Sergio Ramírez destacou que o casarão foi adquirido e reformado para acomodar uma biblioteca de 6.000 volumes, aberta a estudantes e ao público em geral. Além disso, dispunha de salões para eventos culturais e exposições de artes plásticas e fotografias; um canto infantil; a escola de música Lisandro Ramírez Velásquez, em homenagem ao avô paterno de Ramírez, que foi compositor e maestro. A organização também realizou ciclos de palestras, publicações e oficinas literárias, algumas vezes ministradas pelo escritor antes de se exilar na Espanha.
Antes de a polícia ocupar o casarão da Fundação, o regime já havia confiscado o Condomínio Amazônia, onde morava a jornalista Sofía Montenegro —assim como Ramírez, Montenegro teve sua nacionalidade cassada por Ortega— e as propriedades do empresário Piero Coen Ubilla .

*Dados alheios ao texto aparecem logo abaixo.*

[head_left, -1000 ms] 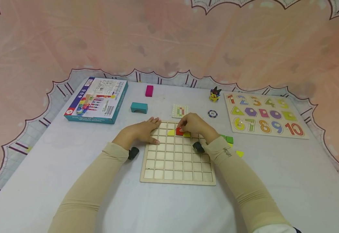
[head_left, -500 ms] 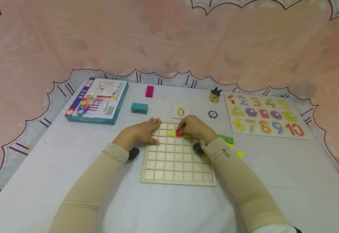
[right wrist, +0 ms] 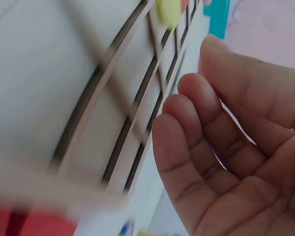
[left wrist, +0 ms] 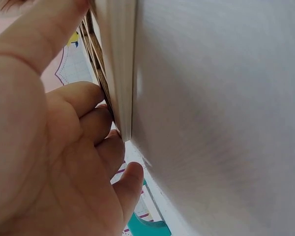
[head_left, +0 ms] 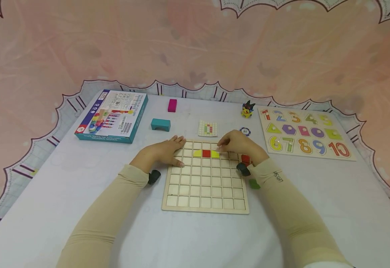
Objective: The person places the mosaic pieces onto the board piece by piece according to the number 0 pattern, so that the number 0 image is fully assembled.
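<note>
A wooden grid board (head_left: 206,181) lies in front of me. In one of its upper rows a red square tile (head_left: 206,153) sits between two yellow tiles, a left one (head_left: 197,153) and a right one (head_left: 215,154). My left hand (head_left: 165,151) rests on the board's upper left edge, fingers spread; the left wrist view shows its fingers along the board's side (left wrist: 120,64). My right hand (head_left: 237,144) hovers over the upper right of the board. In the right wrist view its fingers (right wrist: 169,142) are loosely bent, with nothing held between them.
Red pieces (head_left: 245,159) and a green piece (head_left: 254,184) lie right of the board, partly behind the right arm. Beyond it are a pattern card (head_left: 208,128), a poker chip (head_left: 245,131), a teal block (head_left: 160,124), a magenta block (head_left: 172,105), a figurine (head_left: 247,109), a box (head_left: 114,115) and a number puzzle (head_left: 307,134).
My right hand has let go of the red tile, which stays in its cell, and has moved right. The red and green pieces beside the board have come into sight. My left hand stays put.
</note>
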The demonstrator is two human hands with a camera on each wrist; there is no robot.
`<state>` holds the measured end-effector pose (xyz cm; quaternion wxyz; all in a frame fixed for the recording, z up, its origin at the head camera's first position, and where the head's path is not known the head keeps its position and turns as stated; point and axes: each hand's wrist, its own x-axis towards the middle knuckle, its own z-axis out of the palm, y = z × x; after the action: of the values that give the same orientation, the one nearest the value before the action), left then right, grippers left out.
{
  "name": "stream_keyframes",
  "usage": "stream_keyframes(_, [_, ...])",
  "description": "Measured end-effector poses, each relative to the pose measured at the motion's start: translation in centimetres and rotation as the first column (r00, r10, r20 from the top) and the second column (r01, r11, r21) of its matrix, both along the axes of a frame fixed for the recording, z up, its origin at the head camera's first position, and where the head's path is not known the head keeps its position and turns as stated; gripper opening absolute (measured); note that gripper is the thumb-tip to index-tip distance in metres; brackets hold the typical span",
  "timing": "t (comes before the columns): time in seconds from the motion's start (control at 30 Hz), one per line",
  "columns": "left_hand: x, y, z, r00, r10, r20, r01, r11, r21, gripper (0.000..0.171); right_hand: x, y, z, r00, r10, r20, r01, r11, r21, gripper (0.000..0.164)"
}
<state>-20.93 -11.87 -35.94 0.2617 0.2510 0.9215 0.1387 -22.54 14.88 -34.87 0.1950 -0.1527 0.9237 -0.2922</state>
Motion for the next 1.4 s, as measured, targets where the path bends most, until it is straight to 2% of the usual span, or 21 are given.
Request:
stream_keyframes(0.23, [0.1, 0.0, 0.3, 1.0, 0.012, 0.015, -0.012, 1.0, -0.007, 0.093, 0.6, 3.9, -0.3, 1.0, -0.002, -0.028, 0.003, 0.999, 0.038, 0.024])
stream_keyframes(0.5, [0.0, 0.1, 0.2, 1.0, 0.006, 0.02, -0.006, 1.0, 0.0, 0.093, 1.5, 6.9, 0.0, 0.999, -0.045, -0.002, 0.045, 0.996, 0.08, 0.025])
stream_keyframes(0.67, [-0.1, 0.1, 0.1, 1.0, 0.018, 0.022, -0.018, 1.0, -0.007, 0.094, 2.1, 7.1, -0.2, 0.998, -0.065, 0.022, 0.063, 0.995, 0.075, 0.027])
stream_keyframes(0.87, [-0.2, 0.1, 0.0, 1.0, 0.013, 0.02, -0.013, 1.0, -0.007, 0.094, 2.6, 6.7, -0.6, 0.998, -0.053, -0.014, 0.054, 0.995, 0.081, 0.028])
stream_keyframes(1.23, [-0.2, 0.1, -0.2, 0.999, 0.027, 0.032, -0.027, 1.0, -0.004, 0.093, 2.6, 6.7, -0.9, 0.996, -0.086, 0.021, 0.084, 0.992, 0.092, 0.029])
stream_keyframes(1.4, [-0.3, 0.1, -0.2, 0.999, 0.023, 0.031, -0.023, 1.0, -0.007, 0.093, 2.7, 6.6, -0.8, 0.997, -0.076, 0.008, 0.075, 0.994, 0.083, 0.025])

Ramírez, que foi vice-presidente da Nicarágua, não parou de denunciar o regime em nível internacional. No dia em que foi encerrado o estatuto jurídico da Fundação Luisa Mercado, o escritor disse que “reprimir estas organizações e confiscar os seus bens nada mais é do que a pretensão de silenciar a sociedade civil e acabar com todas as expressões de liberdade e democracia que este tipo de organizações levou adiante”.
A maioria das ONGs decapitadas não tinha nenhum propósito político, mas realizava trabalhos de assistência humanitária ou com enfoque cultural, como é o caso da Fundação Luisa Mercado. “Esses são os crimes pelos quais a Fundação é punida, assim como outras organizações cujos direitos foram violados hoje por motivos semelhantes”, acrescentou o escritor nicaraguense. Durante a escalada repressiva de 2021, Ramírez foi convocado pelo Ministério Público da Nicarágua no âmbito do caso de suposta lavagem de dinheiro contra a Fundação Violeta Barrios de Chamorro (FVBCh). Esse caso serviu ao regime de Ortega para bloquear a candidatura à presidência de Cristiana Chamorro, que presidiu aquela fundação entre 2015 e 2019.
“Vale a pena pagar qualquer preço por escrever”
Ramírez garantiu nesta quinta-feira, um dia antes do confisco, que “escrever é um ofício pelo qual vale a pena pagar qualquer preço”: “Mesmo que tirem o país em que você nasceu”. Em fevereiro, o escritor perdeu a nacionalidade junto com outros 93 opositores, jornalistas, defensores dos direitos humanos, feministas e líderes políticos.
Ramírez e a escritora nicaragüense Gioconda Belli, exilada na Espanha , participaram da cerimônia de encerramento da primeira Conferência de Literatura Hispânica, organizada pela Universidade Internacional de La Rioja (UNIR) na cidade espanhola de Logroño, onde foram homenageados. “De qualquer forma, a literatura sempre, incessantemente, o levará de volta a esse país indelével”, acrescentou Ramírez, acusado de “traição”, declarado foragido da justiça e com todos os seus bens confiscados.
Ambos os escritores receberam o Prêmio Internacional Pedro Henríquez Ureña, do Ministério da Cultura da República Dominicana, por sua carreira e excelência literária. O escritor referiu-se aos limites difusos entre a história e a ficção: “Ao viver os factos da independência, ao exagero juntar-se-á a anormalidade, que não deixará de marcar a história daqui para a frente” e, por isso, “a forma de contá-la e de a tomar aproveitá-lo da literatura”.